After Cuneiform's 2013 release of the epic studio-CD/live-DVD set
History of the Visitation,
Guapo returned in 2015 with their third album on the label,
Obscure Knowledge. A full two decades after the arrival of Guapo's debut EP,
Hell Is Other People,
Obscure Knowledge finds sole original member drummer David J. Smith joined by bassist James Sedwards, guitarist Kavis Torabi, and keyboardist Emmett Elvin -- the same lineup heard on
History of the Visitation's 42-minute studio disc. That disc and this 43-minute album are configured similarly, both consisting of three tracks, with the first in the 26-minute range, a middle track of less than five minutes' duration, and the final track in the neighborhood of 11 to 12 minutes. In contrast to the earlier disc, however,
Obscure Knowledge consists of a single suite indexed into three parts. With its title inspired by Native American psychedelic rituals and
Aldous Huxley's
The Doors of Perception, which chronicled the author's first experience with the psychedelic drug mescaline, one might expect
Obscure Knowledge to be well suited for soundtracking a trip to astral realms, and for certain listeners that could very well be true. But don't expect subtle accompaniment to a gentle, blissful opening of the third eye.

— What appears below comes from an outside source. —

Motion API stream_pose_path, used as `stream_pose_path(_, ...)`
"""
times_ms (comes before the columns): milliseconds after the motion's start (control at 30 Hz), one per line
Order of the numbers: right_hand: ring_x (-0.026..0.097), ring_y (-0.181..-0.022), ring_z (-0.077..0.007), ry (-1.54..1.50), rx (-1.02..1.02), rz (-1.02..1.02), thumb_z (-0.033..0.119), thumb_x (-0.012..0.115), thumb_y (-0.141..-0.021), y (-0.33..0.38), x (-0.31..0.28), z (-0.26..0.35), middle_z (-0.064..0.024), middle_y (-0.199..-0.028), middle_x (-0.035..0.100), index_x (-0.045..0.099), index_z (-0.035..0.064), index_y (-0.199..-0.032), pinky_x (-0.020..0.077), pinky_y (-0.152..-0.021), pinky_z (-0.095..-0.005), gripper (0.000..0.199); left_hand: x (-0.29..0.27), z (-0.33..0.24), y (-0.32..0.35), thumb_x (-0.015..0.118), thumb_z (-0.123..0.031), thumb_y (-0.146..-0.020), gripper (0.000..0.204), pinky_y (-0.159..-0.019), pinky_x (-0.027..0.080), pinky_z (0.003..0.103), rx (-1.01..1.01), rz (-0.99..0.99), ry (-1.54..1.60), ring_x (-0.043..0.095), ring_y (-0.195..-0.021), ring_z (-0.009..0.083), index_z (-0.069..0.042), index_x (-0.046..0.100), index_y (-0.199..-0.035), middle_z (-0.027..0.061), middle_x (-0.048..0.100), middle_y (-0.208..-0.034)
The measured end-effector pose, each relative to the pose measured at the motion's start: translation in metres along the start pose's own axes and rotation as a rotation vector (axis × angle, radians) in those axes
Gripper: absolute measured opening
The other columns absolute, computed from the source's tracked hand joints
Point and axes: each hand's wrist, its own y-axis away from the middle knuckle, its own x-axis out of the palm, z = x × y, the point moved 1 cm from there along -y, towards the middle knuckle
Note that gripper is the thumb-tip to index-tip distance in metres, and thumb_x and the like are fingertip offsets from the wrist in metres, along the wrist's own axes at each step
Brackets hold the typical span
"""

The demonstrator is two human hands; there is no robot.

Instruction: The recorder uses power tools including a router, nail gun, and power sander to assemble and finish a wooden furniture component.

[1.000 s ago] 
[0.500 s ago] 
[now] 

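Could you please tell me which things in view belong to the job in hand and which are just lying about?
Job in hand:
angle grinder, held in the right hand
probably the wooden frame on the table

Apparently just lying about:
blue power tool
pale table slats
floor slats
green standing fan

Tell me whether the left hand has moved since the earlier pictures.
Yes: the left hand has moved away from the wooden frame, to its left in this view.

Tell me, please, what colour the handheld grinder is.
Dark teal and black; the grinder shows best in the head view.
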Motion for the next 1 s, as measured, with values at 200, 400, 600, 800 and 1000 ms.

"Obscure Knowledge, Pt. 1" packs a monster wallop, its heavy organ-guitar-bass-drums prog blasting out of the gate with an ascending progression and
ELP-powerful theme before the band begins pounding away in an unvarying measured tempo, Elvin layering counterpointed keys over the repeated low blast of Torabi's guitar and Sedwards' bass. There are shifts in the root chords, phrases, and accents, but for the most part Guapo are unflaggingly committed to a mechanistic forward push that gradually takes on a more expansive character as thick drones, sustained roars, and feedbacky tones gain more prominence in the mix. A sudden turn into stop-and-start riffage and flirtations with tunefulness don't stop the overall momentum either, but somewhere past the track's midpoint, the foursome locks into a tight bridge and heads elsewhere, with rather
Frippish guitar-and-keyboard riffing presenting a different approach to hypnotic repetitiveness -- although Smith and Sedwards crash in with a sudden trainwreck now and then to keep you on your toes. The band shifts into organ-fueled heaviness in 13/8 before circling back to some earlier motifs and then exploding everything outward through fusion-prog spectacle into a slamming groove that surrounds Torabi's relentlessly tolling guitar with apocalyptic funk. It took nearly 26 minutes to crash through those
Doors of Perception, but finally Guapo shapeshift into their own version of "Poppy Nogood and the Phantom Band" with the four-and-a-half-minute
Terry Riley/Hindustani-flavored dronescape "Pt. 2," which some listeners might consider the album's most psychedelic-friendly interlude thus far. But this is no time to bliss out, because "Pt. 3" lurks right around the corner, with Smith driving the band through escalating tightly wound
Crimsoid and
Present-esque ostinatos straight into the heart of the yowling vortex. Have you reached the Mind at Large yet?